| TASK REQUIREMENTS |
Word for word, transcribe the data below from the line with "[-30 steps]" to the line with "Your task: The", keeping both of those lines.

| SOURCE DATA |
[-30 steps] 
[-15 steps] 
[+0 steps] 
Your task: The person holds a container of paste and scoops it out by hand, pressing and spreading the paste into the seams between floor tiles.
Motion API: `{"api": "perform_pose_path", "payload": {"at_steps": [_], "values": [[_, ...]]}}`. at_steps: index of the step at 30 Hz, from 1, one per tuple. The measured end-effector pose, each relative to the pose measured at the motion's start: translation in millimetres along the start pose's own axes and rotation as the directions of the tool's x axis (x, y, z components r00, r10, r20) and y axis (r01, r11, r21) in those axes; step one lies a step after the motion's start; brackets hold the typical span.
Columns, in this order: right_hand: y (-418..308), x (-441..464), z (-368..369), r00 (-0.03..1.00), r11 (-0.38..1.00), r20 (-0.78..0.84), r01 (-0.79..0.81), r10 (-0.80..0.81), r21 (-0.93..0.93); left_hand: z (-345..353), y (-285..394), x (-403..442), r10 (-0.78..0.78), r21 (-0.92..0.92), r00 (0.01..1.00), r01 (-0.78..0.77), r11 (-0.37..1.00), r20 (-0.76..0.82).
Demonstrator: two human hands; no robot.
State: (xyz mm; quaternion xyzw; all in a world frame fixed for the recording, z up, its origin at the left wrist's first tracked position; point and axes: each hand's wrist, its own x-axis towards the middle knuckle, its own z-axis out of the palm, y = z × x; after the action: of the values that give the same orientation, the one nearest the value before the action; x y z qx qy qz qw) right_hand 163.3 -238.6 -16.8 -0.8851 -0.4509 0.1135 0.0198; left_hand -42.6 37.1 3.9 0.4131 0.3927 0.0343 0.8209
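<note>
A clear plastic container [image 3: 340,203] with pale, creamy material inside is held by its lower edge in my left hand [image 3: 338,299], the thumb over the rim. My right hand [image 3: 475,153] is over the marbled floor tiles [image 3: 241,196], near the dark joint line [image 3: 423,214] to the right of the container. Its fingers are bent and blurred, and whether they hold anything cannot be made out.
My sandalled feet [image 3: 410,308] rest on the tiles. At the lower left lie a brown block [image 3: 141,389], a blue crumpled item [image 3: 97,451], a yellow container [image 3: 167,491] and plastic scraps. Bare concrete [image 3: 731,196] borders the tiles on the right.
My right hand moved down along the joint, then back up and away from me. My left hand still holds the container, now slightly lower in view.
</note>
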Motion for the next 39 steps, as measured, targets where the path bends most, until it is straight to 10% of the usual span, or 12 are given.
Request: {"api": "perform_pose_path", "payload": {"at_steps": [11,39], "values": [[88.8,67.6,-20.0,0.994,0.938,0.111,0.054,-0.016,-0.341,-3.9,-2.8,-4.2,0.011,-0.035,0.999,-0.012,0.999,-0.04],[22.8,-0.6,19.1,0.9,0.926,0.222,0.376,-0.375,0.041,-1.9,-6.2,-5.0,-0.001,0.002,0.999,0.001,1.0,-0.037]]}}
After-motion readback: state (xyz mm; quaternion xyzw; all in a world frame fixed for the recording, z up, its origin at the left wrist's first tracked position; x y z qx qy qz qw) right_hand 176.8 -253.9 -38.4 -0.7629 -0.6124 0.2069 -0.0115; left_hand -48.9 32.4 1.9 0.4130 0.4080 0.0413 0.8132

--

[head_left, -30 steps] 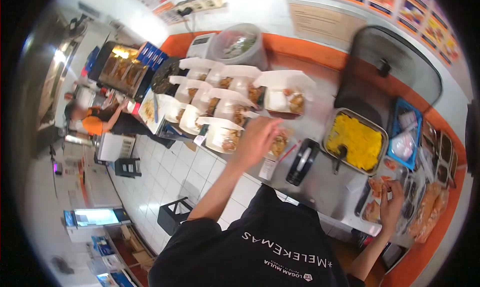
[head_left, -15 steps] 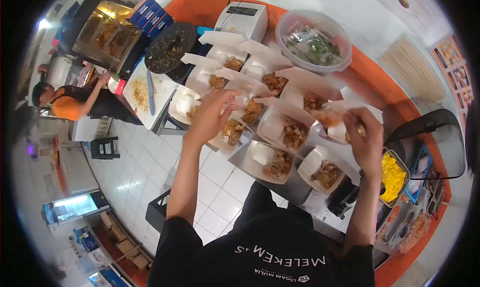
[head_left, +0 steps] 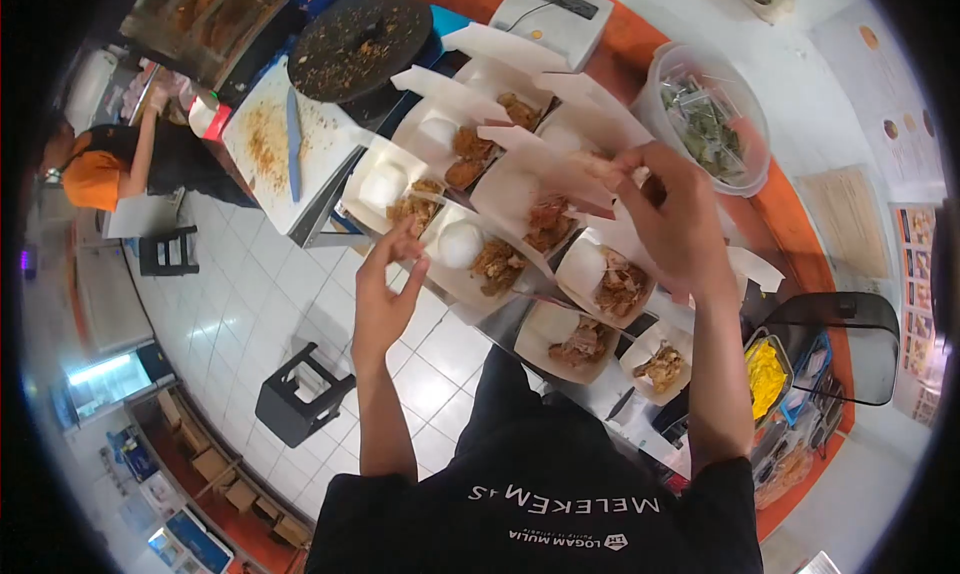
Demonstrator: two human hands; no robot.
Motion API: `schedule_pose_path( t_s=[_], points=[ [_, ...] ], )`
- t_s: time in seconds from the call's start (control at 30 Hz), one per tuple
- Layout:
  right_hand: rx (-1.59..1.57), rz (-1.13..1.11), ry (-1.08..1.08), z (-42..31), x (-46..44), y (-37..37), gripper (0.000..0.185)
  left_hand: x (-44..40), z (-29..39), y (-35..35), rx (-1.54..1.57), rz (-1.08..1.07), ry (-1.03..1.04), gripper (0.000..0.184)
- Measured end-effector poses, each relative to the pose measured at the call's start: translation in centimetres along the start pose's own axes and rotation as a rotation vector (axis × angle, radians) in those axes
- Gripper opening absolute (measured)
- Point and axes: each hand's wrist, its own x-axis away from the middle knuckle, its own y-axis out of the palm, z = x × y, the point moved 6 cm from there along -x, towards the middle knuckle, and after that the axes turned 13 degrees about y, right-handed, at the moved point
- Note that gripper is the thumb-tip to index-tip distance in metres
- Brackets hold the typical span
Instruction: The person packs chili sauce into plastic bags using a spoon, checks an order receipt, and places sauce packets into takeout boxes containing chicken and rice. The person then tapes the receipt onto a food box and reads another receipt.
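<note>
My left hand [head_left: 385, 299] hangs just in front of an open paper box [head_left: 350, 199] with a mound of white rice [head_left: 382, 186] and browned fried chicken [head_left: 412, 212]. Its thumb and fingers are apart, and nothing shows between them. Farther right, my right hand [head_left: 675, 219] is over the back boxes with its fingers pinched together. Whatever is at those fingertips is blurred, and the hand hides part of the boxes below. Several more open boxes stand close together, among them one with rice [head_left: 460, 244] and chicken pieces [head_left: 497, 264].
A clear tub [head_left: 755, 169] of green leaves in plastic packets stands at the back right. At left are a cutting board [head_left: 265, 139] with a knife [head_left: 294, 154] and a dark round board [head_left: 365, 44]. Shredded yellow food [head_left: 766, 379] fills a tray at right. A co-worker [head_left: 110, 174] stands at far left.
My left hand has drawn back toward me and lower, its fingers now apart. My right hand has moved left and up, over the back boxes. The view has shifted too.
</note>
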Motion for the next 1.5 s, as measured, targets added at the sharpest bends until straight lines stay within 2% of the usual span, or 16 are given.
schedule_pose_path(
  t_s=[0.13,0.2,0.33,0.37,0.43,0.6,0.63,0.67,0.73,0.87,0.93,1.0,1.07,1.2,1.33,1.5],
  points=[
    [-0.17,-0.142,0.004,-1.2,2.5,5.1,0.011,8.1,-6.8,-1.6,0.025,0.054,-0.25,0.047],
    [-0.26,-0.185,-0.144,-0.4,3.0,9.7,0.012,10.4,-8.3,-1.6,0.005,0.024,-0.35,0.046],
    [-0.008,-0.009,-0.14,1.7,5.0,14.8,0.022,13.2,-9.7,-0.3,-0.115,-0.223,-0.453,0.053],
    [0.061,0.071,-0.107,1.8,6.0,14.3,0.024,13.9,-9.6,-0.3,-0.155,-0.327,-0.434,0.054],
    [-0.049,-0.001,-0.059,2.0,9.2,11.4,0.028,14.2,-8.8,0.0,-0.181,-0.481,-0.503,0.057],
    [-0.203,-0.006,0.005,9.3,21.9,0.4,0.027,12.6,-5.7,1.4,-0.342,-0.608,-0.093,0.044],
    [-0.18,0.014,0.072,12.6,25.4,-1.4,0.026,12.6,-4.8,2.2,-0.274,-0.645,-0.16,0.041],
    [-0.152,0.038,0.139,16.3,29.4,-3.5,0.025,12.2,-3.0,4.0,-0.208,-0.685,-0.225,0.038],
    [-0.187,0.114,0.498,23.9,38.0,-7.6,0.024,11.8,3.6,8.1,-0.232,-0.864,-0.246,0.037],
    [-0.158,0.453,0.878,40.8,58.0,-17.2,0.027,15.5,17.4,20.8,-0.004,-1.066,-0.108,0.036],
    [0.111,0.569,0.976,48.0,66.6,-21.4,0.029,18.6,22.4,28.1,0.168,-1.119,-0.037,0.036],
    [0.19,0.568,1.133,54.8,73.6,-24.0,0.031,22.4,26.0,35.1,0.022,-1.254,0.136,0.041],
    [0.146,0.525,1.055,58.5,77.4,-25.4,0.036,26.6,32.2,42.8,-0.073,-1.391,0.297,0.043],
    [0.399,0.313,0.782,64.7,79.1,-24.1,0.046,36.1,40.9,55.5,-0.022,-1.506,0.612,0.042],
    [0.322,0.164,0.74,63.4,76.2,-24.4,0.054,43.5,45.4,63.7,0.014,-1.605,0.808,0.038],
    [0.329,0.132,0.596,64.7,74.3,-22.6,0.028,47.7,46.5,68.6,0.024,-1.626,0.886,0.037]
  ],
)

| YOUR SOLUTION |
[-30 steps] 
[-15 steps] 
[+0 steps] 
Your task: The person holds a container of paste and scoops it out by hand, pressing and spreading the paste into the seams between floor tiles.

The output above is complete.